Sappho or Psappho was a poet from the island of Lesbos, just off the coast of modern-day Turkey. We know very little about her life, but it seems plausible that she was the leader of either a young women’s chorus or of a female religious community dedicated to Aphrodite, the Greek goddess of love and pleasure. She spoke a dialect of Aeolic Greek and is the earliest Greek woman of whom a substantial amount of poetry has survived, though not much of it has: out of an estimated 10,000 lines of poetry attributed to her, only 650 lines have survived. Her poetry survives in one complete song, ten substantial fragments, fifty scraps of papyrus, and a hundred short quotations of poetry in the writings of ancient authors. She wrote a variety of genres — cultic hymns, wedding songs, satirical songs, epigrams, elegiacs, and iambics — and on a variety of topics, ranging from erotic desire to old age. She is famous for her thematization of female homosexual love, to the point where the words “lesbian” and “Sapphic” have been used since the eighteenth century to describe homosexual woman.

Special Collections has a number of books related to Sappho, but for this exhibition, we have confined ourselves to two. For both, we include the pages that present Sappho’s only poem that survived in its entirety, the Ode to Aphrodite.
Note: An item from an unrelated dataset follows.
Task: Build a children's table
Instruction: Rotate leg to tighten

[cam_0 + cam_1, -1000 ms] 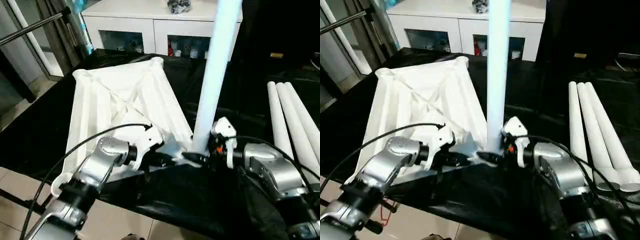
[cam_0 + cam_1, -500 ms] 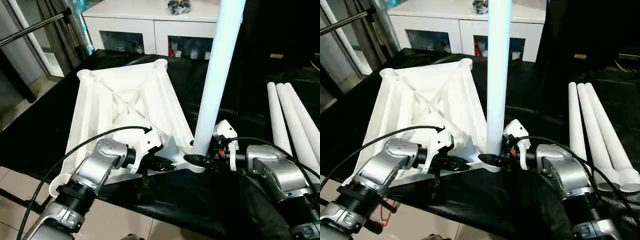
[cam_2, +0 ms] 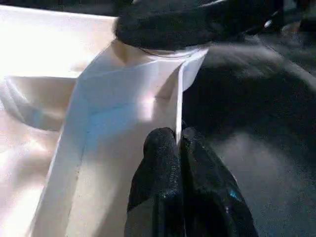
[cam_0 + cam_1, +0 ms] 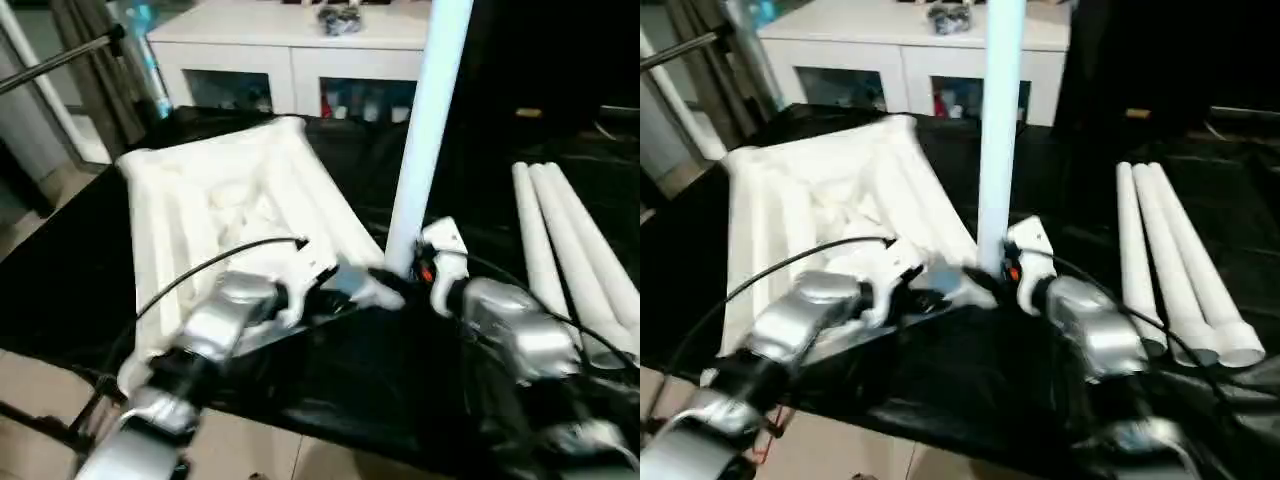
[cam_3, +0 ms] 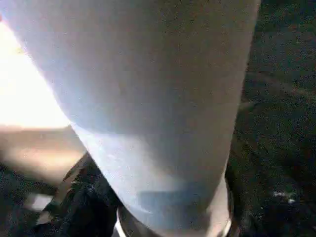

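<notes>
Shifted since a second ago: right gripper (image 4: 400, 282) has drawn in against the foot of the upright leg (image 4: 420, 140); whether its fingers clasp the tube cannot be told.

Item, tabletop (image 4: 210, 215): upside down on the black cloth (image 4: 380, 370), ribs up so the corner sockets face the legs.

Item, upright leg: standing in the near corner socket, probably being seated.

Item, left gripper (image 3: 178, 143): fingers pressed together on the thin edge of the tabletop wall beside that socket, apparently to steady the piece while the leg goes in.

Item, three spare legs (image 4: 560, 240): lying side by side on the cloth, well apart to the right, awaiting fitting.
</notes>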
A translation of the poem by J.V. Cunningham is included at the end of this page; Special Collections has a copy of this translation as printed by the fine press Palaemon Press.

First, we have a collection of twenty-two poetic fragments in Greek, prepared by Emil Rudolf Weiß (1875-1942) and Renée Sintenis (1888-1965). Weiß and Sintenis were important artists during the Weimar Republic and were eventually driven from public life by the Nazis, as was their editor for this book, Julius Meier-Graefe. Weiß designed the typeface for the book and Sintenis did the illustrations. Both text and images are characterized by the fineness of the linework.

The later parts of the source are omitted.